PML-N MNA Malik Abrar chaired the committee meeting in the Parliament House wherein the chairman WAPDA said that the Asian Development Bank and World Bank had not denied funding for the Bhasha Dam. Briefing the members about the Bunji Dam, the chairman said that it transpired during designing of the Bunji Dam that it was located on a fault line. “We have to change location and designing of the project due to the fault,” he said. Mahmood said that Finance Minister Ishaq Dar could talk to the World Bank for financing of the dam in September this year. “Redesigning of the dam would also affect around 140 kilometers of Karakorum Highway,” he said. He said that WAPDA had been working to complete all prerequisites for possible financing of Bunji Dam with the World Bank and other international financial institutions. “If completed, the dam would be capable of running 16 turbines and produce 7,100 megawatts of electricity,” he said.

Briefing about the Bhasha Dam, the chairman said that the government had to buy 37,419 acres of land but only 17,424 acres had been acquired so far. According to the plan, 35,991 acres of land was to be provided for the dam in Gilgit-Baltistan and 1,428 acres in Khyber Pakhtunkhwa and around 19,062 acres of land was to be provided by the government while 18,357 acres was to be bought from private owners.

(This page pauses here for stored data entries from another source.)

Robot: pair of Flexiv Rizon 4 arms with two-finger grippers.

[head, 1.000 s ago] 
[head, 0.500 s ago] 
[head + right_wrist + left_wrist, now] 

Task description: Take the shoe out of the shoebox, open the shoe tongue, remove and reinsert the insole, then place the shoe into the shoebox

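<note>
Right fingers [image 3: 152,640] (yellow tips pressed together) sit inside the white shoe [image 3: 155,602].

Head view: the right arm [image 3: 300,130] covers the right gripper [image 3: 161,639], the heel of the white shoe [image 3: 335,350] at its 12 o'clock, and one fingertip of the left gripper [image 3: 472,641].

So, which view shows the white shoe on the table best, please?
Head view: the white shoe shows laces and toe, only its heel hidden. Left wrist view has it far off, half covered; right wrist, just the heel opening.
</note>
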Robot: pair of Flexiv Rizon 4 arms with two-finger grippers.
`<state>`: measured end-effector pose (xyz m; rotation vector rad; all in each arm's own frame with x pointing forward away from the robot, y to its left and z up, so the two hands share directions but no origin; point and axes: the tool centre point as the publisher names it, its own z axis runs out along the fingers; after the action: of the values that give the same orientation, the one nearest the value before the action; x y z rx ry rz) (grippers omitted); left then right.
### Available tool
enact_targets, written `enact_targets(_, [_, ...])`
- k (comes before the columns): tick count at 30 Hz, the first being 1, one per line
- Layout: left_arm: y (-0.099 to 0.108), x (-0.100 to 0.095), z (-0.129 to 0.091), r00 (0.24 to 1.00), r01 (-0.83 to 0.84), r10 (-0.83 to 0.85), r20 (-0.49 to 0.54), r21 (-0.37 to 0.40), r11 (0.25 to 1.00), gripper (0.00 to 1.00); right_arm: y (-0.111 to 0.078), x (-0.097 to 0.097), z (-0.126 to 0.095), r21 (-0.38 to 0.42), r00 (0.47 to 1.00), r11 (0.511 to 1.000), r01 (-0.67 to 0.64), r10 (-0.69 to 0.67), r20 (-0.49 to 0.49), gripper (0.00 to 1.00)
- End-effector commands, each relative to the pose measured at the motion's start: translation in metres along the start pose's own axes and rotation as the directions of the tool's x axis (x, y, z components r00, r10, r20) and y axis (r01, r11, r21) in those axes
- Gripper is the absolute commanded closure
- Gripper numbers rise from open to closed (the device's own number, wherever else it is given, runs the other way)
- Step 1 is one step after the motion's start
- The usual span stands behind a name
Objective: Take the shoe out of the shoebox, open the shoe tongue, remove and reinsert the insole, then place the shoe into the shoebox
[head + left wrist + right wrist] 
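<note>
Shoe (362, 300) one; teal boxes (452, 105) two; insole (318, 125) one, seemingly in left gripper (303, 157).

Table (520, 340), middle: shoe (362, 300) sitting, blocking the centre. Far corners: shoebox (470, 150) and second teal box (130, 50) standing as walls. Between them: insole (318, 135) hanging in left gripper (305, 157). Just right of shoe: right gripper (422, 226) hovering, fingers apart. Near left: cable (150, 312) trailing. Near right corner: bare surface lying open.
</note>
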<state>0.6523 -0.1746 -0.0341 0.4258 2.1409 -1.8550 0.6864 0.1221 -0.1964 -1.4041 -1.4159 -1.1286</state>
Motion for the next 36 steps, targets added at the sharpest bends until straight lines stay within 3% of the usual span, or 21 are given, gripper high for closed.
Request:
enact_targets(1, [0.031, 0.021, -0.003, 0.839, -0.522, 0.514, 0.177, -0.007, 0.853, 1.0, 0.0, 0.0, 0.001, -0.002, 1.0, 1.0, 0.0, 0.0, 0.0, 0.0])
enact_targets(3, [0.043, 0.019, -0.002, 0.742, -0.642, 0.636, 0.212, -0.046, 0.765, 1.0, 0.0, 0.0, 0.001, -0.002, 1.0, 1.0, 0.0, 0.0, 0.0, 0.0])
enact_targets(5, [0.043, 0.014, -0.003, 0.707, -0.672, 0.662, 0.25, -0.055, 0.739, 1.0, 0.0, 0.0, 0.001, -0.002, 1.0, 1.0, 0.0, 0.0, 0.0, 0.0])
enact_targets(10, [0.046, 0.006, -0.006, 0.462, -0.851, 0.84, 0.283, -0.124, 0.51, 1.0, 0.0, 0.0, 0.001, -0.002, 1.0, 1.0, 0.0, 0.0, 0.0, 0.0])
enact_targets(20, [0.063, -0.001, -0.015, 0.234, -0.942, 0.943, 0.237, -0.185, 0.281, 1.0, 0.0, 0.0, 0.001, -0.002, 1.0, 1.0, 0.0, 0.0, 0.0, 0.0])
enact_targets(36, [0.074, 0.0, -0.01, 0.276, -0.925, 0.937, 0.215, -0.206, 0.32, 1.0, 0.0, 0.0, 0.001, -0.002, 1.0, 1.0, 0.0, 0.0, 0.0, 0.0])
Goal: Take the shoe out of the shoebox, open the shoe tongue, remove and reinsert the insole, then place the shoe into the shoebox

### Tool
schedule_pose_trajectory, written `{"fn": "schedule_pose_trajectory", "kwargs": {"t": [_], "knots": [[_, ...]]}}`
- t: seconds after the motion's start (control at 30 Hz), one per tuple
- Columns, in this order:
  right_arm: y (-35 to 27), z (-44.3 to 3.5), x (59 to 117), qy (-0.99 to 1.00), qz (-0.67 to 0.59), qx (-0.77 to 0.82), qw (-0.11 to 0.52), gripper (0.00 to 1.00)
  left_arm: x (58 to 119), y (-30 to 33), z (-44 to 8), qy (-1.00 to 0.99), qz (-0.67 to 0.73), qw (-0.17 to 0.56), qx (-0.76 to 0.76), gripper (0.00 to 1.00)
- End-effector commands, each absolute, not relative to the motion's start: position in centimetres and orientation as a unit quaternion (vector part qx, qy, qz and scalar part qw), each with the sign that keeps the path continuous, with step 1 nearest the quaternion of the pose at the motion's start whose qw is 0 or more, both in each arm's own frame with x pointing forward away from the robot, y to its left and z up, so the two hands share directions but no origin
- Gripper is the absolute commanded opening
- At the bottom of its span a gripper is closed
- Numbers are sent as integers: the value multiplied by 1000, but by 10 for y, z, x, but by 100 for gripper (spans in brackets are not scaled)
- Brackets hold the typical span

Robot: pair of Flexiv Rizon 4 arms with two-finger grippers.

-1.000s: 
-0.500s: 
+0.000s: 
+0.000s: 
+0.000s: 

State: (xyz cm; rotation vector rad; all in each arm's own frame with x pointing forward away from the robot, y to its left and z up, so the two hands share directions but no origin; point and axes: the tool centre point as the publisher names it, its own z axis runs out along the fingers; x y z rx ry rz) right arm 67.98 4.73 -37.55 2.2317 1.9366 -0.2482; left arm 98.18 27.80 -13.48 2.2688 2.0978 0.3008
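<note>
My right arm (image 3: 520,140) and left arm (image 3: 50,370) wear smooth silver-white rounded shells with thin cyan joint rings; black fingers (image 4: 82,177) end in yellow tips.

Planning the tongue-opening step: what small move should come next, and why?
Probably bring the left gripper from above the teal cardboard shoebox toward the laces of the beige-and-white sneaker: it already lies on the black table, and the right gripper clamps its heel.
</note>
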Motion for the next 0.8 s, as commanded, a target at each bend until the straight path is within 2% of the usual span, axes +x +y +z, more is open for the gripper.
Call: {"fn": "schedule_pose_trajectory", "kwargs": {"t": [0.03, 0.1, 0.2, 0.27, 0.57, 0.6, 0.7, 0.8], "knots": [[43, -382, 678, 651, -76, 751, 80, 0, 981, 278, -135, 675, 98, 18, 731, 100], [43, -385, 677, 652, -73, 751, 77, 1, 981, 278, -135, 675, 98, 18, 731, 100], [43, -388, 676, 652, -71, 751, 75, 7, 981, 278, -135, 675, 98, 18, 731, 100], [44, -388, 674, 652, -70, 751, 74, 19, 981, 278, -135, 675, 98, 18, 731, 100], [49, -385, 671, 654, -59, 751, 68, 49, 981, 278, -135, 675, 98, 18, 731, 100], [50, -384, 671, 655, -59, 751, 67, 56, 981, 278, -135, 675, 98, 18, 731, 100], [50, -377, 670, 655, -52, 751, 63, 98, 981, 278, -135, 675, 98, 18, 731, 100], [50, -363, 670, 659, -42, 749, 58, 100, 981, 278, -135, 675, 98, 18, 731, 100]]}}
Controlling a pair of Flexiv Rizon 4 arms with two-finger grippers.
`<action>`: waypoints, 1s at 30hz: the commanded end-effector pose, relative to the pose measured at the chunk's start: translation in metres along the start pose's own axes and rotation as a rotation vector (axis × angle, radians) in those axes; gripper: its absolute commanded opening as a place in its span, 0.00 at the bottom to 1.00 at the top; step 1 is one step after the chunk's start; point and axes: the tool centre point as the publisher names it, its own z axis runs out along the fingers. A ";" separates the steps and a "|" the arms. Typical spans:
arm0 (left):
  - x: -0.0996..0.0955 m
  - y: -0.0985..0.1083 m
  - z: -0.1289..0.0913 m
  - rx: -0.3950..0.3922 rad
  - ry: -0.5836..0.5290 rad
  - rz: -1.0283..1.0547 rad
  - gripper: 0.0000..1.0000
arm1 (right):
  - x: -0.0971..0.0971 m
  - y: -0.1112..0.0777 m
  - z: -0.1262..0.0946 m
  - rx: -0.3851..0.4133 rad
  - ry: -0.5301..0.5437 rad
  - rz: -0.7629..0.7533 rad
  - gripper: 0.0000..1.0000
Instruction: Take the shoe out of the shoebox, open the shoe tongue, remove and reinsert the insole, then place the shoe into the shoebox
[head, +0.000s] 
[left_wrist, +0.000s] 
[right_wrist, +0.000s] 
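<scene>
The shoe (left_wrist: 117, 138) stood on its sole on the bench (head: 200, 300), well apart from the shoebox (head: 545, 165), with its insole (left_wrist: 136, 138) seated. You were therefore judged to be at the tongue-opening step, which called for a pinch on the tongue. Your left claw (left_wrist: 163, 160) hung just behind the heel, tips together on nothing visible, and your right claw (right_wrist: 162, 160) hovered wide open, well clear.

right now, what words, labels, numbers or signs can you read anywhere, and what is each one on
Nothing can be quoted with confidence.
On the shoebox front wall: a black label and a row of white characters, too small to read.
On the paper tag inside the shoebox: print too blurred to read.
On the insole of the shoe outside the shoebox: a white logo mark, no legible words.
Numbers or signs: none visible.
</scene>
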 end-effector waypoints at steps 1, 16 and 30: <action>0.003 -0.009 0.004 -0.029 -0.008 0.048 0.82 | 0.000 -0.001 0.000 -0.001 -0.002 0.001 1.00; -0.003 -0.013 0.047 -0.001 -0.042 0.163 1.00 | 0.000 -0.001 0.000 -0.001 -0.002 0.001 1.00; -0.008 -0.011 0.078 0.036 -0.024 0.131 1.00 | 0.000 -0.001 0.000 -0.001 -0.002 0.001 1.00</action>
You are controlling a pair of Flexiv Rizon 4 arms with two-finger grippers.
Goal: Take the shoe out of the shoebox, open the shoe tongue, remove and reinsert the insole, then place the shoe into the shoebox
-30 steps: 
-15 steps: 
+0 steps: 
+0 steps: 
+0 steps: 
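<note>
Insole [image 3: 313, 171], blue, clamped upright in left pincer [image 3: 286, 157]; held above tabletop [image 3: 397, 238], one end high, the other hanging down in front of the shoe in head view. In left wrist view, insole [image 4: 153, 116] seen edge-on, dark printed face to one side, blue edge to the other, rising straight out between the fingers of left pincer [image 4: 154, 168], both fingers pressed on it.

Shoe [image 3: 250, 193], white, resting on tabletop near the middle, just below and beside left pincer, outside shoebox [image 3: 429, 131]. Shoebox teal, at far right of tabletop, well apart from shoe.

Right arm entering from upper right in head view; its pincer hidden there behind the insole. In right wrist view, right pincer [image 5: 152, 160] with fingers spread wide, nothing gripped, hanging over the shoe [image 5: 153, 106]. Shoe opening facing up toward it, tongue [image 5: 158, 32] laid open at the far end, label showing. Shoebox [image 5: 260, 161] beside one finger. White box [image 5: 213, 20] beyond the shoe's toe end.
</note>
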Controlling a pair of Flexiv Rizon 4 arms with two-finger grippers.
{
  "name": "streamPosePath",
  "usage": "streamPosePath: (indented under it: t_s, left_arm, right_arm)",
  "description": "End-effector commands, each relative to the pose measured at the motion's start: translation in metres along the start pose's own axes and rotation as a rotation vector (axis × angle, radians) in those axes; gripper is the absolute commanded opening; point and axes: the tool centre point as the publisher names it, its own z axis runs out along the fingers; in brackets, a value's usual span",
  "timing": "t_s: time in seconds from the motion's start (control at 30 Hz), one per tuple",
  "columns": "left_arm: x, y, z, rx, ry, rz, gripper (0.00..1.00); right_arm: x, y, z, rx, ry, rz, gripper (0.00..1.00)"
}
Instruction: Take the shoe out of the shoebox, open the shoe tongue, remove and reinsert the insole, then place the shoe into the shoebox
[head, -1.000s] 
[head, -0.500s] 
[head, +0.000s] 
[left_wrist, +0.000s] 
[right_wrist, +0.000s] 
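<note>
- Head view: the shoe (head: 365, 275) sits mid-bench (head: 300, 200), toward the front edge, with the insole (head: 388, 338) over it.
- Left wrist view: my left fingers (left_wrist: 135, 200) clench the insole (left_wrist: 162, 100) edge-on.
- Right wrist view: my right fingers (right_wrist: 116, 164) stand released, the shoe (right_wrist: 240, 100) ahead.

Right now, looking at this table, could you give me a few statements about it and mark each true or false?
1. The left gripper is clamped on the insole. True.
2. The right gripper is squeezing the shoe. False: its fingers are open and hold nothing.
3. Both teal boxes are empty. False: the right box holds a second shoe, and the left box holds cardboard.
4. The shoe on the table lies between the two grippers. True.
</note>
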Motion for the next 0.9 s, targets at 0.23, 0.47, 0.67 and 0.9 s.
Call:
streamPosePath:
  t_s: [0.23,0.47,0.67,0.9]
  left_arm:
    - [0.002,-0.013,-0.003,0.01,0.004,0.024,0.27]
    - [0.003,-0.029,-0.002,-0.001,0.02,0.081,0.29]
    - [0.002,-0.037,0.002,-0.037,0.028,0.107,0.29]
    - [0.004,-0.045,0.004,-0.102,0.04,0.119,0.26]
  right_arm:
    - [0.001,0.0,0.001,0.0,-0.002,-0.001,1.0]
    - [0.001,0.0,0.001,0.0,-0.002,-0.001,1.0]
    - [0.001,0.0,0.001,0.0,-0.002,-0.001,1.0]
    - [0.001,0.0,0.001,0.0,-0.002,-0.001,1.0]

So far, the government had provided just 17,214 acres of land for the project while only 210 acres private property had been bought so far, the chairman said. The committee members were also informed that around 100 kilometers of Karakoram Highway would also be affected by the project and the government would have to construct an alternate 141 kilometers road for it. “The alternate route would cost the national exchequer around three billion rupees,” he said. He said the local people had also been resisting the government’s initiative to buy land for the dam which was delaying the project. The chairman also dispelled reservations of some members of the committee about funding of the project. “The international financial institutions are ready to provide funds for the project but even if they don’t do so, we’ll construct the dams by utilising indigenous resources,” he said.